Oppenheimer's political case is also flawed, however:
"He’s missed the point of the genetics in terms of his perspective that he can determine who is indigenous British. All British people are immigrants. As Bonnie Greer pointed out, the original Britons were Neanderthals. They were exterminated, then the Ice Age left a clean sheet. The modern population is essentially of north Iberian origin. So what’s British?"
Clearly the word indigenous cannot be taken literally and everyone living in Britain is descended from people who arrived there at some point or another. But, this is a gross oversimplification of the situation. Why do people speak of 'native' Americans or Australian 'aborigines'? They do not, certainly, mean that these people emerged from American or Australian soil. What they do mean, however, is that these people are the oldest recorded inhabitants of their homelands, the first people that can be named.

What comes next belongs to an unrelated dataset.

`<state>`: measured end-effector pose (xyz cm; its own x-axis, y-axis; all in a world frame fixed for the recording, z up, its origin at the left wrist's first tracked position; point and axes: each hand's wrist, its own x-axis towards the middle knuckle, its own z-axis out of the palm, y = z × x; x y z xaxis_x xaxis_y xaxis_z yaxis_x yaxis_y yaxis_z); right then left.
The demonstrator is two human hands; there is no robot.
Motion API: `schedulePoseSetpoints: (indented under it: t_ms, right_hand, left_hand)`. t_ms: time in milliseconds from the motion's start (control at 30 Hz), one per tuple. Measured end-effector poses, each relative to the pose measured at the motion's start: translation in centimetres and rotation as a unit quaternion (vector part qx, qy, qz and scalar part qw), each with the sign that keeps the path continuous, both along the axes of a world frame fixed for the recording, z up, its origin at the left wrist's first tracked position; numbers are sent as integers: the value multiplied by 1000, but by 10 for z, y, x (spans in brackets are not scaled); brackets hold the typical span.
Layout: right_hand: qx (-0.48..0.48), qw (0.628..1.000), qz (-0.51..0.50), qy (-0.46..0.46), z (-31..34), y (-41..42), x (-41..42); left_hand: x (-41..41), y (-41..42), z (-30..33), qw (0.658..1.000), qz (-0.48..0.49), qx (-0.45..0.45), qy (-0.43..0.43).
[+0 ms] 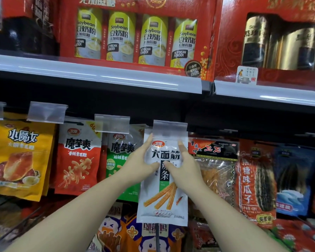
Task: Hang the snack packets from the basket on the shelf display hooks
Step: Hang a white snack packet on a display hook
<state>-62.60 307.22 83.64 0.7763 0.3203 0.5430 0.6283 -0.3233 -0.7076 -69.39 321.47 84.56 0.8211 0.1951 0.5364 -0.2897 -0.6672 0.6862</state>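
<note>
A white snack packet (164,199) with black characters and pictured orange sticks hangs upright at the centre of the head view. Its top edge sits right behind a clear plastic price tag holder (170,129) at the end of a display hook. My left hand (140,160) holds the packet's left edge, thumb on the front and index finger stretched up along the side. My right hand (185,163) holds the right edge the same way, thumb pressed on the front. The hook itself is hidden behind the tag holder. No basket is in view.
Other packets hang on neighbouring hooks: a yellow one (20,160), a red and white one (78,157), a green one (122,155) on the left, a clear one (215,168) and a sunflower seed packet (255,179) on the right. A shelf edge (98,77) above carries red soybean powder boxes (136,35).
</note>
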Motion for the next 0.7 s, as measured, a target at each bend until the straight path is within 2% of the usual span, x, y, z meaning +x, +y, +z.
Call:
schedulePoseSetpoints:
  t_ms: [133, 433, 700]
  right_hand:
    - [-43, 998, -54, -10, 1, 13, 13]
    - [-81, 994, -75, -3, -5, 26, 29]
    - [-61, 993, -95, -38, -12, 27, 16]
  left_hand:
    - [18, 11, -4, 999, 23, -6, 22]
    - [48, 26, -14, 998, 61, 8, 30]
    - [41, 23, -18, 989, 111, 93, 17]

In the case of Britain, there are indeed indigenous people that were named by ancient writers, viz, the Britons and Picts. No traditions for the immigration of these people exists, although their immigration can be inferred on linguistic grounds (Britons were Indo-European speakers). There were certainly other people before them, whose names are lost to memory, but whose genetic trace may persist in the current inhabitants. There are also non-indigenous people that arrived there a long time ago, eg, the Gaels, the Angles, the Saxons, the Vikings, and the Normans, and their arrival was noted by historians. Finally, there are people that arrived in Great Britain more recently, eg, Poles and Pakistanis.
Is there any way to distinguish between all these groups?
Clearly, one possible distinction is chronological: groups that arrived earlier are more indigenous than groups that arrived later. However, this is a relative difference, which does not allow us to make a sharp distinction between indigenous and foreign. 50 generations certainly earns you more "native" points than 2, but no obvious demarcation of indigenousness exists.
However, the main distinction is between groups that developed in situ and groups that arrived from elsewhere. The English are descended from a bunch of different sets of people, but as a people they developed in the country that came to be known as England.
In that sense the English are indigenous to England, not because their genes didn't arrive from elsewhere (they did), but in the sense that they became a people in the land itself. Different people were grafted onto the English over time, but they became English in an ethnic sense by being grafted onto them, and not by simply co-existing with them while retaining their own identity.